Like the Hindus, the Sikhs believe in karma - the influence of present actions on future lives - but without the resigned passivity so often associated with Hinduism. Like the Moslems, they revere a sacred scripture, the Granth Sahib, which is displayed under a canopy in all Sikh temples. Worshipers approach it barefoot, their heads covered; young people receive baptism (pahul) in front of it. Wedding couples walk around it four times, the dying have it read aloud, and when they are cremated, hymns from the Granth are chanted as the flames rise.

Five Sikhs & God

Important decisions are reached by majority vote - a resolution passed by the elected representatives of the Sikh community can even rescind the rules laid down by the revered gurus themselves. As one saying expresses it:

Where there is one Sikh, there is one Sikh.
Where there are two Sikhs, there is an assembly of saints.
Where there are five Sikhs, there is God.
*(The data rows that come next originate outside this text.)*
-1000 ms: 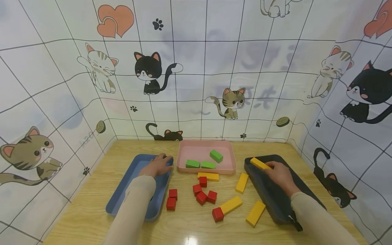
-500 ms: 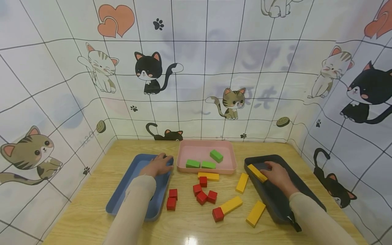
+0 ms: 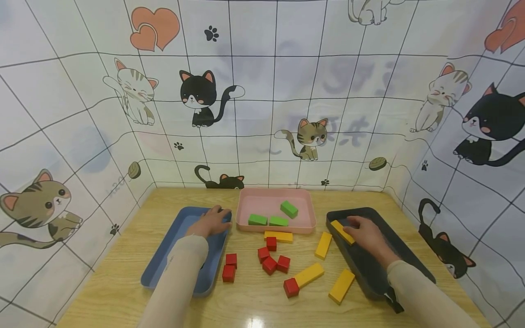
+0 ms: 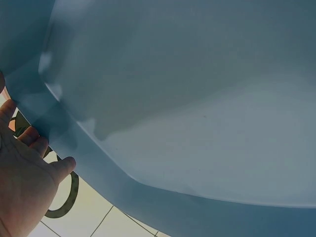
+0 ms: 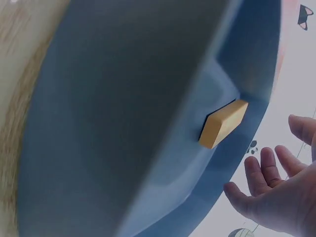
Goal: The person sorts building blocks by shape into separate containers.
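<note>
In the head view, my left hand [image 3: 210,222] lies over the far right corner of the blue tray [image 3: 162,255]. The left wrist view has its fingertips [image 4: 66,164] right at the tray's outer rim. A yellow block [image 3: 342,232] lies inside the dark grey tray [image 3: 367,278], at its far left part. My right hand [image 3: 369,234] hovers over that tray, just right of the block. The right wrist view shows the block [image 5: 224,123] resting on the tray floor, apart from my spread, relaxed fingers [image 5: 252,173].
A pink tray [image 3: 275,193] with several green blocks [image 3: 289,209] stands at the back. Red cubes [image 3: 269,265] and more yellow blocks [image 3: 342,286] lie loose on the wooden table [image 3: 246,305] between the trays. A cat-printed curtain [image 3: 254,91] encloses the back and sides.
My right hand has let go of the yellow block, which went from its fingertips down into the dark grey tray. The left hand has stayed in place.
</note>
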A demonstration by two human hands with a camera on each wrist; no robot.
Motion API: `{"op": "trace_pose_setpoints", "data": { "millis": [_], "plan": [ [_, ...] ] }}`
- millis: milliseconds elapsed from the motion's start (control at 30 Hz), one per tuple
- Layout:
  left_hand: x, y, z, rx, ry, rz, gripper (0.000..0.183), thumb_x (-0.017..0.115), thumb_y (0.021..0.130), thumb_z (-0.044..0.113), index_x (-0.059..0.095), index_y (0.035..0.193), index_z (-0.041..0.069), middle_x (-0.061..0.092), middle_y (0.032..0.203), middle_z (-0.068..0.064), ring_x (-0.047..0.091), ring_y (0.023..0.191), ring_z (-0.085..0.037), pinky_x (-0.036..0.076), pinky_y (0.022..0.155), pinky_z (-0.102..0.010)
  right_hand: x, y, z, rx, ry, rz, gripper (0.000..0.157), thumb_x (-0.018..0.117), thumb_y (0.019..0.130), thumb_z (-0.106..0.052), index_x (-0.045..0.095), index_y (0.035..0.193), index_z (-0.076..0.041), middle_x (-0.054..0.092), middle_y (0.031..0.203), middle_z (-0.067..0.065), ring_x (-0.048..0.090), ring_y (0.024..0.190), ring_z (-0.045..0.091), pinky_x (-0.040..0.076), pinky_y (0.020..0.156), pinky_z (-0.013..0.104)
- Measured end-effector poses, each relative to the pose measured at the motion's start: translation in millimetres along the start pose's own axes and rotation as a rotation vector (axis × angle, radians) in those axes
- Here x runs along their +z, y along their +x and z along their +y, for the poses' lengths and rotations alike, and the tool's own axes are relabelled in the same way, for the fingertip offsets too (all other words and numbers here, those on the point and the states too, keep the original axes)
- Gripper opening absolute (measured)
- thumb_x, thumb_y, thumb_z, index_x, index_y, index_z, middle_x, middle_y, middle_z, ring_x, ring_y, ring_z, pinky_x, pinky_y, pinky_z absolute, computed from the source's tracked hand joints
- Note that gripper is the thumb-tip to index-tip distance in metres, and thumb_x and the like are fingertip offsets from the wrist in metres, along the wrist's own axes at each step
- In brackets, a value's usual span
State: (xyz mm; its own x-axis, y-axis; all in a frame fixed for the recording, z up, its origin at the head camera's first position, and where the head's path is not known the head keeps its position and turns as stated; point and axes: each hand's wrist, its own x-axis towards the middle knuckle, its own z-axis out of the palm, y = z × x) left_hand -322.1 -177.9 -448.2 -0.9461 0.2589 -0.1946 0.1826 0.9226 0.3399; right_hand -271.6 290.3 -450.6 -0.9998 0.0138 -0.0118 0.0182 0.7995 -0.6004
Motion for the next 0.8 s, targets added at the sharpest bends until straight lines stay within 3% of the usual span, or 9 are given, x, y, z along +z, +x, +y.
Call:
{"op": "trace_pose_setpoints", "data": {
  "millis": [367,500,800],
  "plan": [
    [-0.3,-0.2,-0.6,0.0,-0.001,0.002,0.057,0.053,0.103,0.035,0.038,0.153,0.014,0.022,0.158,-0.025,0.021,0.145,-0.045,0.017,0.114,-0.064,6.7,-16,-23,-0.082,0.058,-0.037,0.054,0.065,0.097,-0.026,0.051,0.14,0.005,0.052,0.137,0.029,0.051,0.123,0.045,0.049,0.093,0.054],
    [0.4,0.2,-1.1,-0.005,0.002,-0.002,0.057,0.053,0.103,0.036,0.038,0.154,0.014,0.021,0.159,-0.024,0.02,0.145,-0.045,0.016,0.114,-0.064,11.1,-25,-33,-0.129,0.081,-0.051,0.054,0.069,0.095,-0.024,0.054,0.137,0.006,0.057,0.132,0.028,0.055,0.119,0.043,0.052,0.09,0.05],
    [2.4,1.5,-2.7,-0.001,-0.004,0.007,0.057,0.053,0.103,0.036,0.039,0.153,0.014,0.022,0.159,-0.024,0.02,0.145,-0.044,0.016,0.114,-0.064,27.7,-46,-47,-0.145,0.221,-0.167,0.049,0.073,0.091,-0.017,0.059,0.132,0.006,0.062,0.128,0.022,0.059,0.117,0.036,0.052,0.093,0.045]
  ]
}}
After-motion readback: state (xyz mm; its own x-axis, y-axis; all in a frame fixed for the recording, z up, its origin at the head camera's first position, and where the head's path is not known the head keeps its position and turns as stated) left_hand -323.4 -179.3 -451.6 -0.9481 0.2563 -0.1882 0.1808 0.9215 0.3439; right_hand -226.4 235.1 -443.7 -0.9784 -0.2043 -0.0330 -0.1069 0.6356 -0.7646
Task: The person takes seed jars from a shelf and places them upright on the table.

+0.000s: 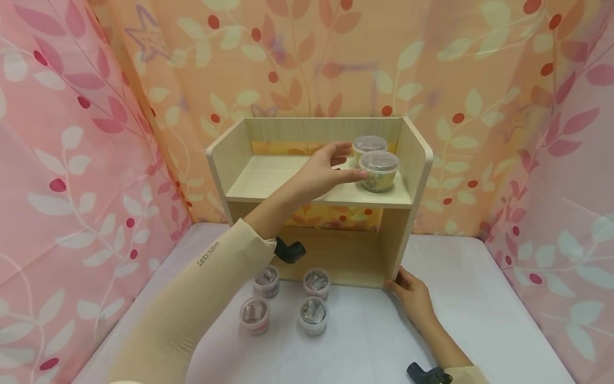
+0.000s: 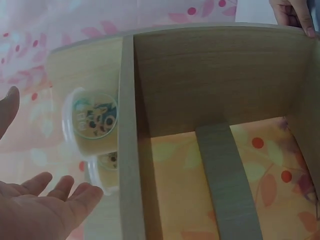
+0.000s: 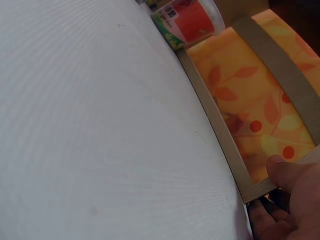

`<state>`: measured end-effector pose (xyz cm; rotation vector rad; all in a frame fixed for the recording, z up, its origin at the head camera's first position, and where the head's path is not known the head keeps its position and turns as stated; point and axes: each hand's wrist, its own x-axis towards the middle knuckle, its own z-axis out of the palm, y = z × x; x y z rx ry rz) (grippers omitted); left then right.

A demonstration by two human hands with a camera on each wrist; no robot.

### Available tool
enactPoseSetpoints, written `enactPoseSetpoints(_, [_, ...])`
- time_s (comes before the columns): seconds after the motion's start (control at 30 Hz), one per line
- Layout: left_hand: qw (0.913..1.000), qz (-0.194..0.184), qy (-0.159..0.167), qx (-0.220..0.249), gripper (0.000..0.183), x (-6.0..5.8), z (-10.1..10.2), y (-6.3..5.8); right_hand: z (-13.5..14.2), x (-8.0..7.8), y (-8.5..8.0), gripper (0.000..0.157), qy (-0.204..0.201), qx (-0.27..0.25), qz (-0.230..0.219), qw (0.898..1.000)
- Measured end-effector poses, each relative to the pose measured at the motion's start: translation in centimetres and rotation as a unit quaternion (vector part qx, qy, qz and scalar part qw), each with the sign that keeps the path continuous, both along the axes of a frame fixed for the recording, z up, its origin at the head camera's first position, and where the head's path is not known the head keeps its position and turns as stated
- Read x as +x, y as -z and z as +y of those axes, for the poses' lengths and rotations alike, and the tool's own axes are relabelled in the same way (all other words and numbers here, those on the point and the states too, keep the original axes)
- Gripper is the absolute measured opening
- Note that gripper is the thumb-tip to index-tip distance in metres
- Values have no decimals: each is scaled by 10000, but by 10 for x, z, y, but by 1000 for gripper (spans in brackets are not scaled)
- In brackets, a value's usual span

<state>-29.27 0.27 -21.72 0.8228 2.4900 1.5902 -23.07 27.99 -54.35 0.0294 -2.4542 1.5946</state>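
A small wooden shelf unit (image 1: 268, 173) stands on the table, with an upper board and an open lower bay. Two clear-lidded tubs sit at the right end of its upper board: a front tub (image 1: 379, 175) with a yellowish body, and a rear tub (image 1: 363, 145) partly behind it. My left hand (image 1: 318, 173) reaches in beside them, thumb and fingers spread; the left wrist view shows a gap between this hand and the front tub (image 2: 95, 120). Down at the unit's lower right front corner, my right hand (image 1: 416, 300) grips the side panel, thumb inside (image 3: 287, 172).
Several lidded tubs (image 1: 313, 314) stand on the white tabletop (image 1: 364, 330) in front of the lower bay. One tub (image 3: 187, 25) with a red label shows in the right wrist view. Patterned cloth (image 1: 307, 64) hangs behind and at both sides.
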Motion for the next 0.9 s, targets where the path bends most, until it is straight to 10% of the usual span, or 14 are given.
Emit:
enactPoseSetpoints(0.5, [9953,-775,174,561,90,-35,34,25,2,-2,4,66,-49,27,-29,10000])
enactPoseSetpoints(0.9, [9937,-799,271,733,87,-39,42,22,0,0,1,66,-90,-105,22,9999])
In Singapore last week, just before sailing for Australia, where he plans to study agriculture at Queensland University, Eric Mellor donned shorts, turban and sword and entered the temple to take five sips of holy water and repeat five times in Punjabi, 'The victory is of God.' The Granth Sahib was opened at random; the first letter on the page was H, and Mellor was asked to choose a Punjabi name with this initial. His choice: Harbans, meaning 'a member of God's family.'

'This is a genuine religion with no hypocrisy about it.' said Harbans Singh. 'Once you become a Sikh you are one of them, no matter what color you are or what you were before - something few other religions can claim to practice.' (At Kuala Lumpur, a second young Englishman also became 'one of them' last week: 19-year-old National Serviceman William Broadley, who chose the name Gopal Singh. His only doubt: Will he be able to grow a beard?)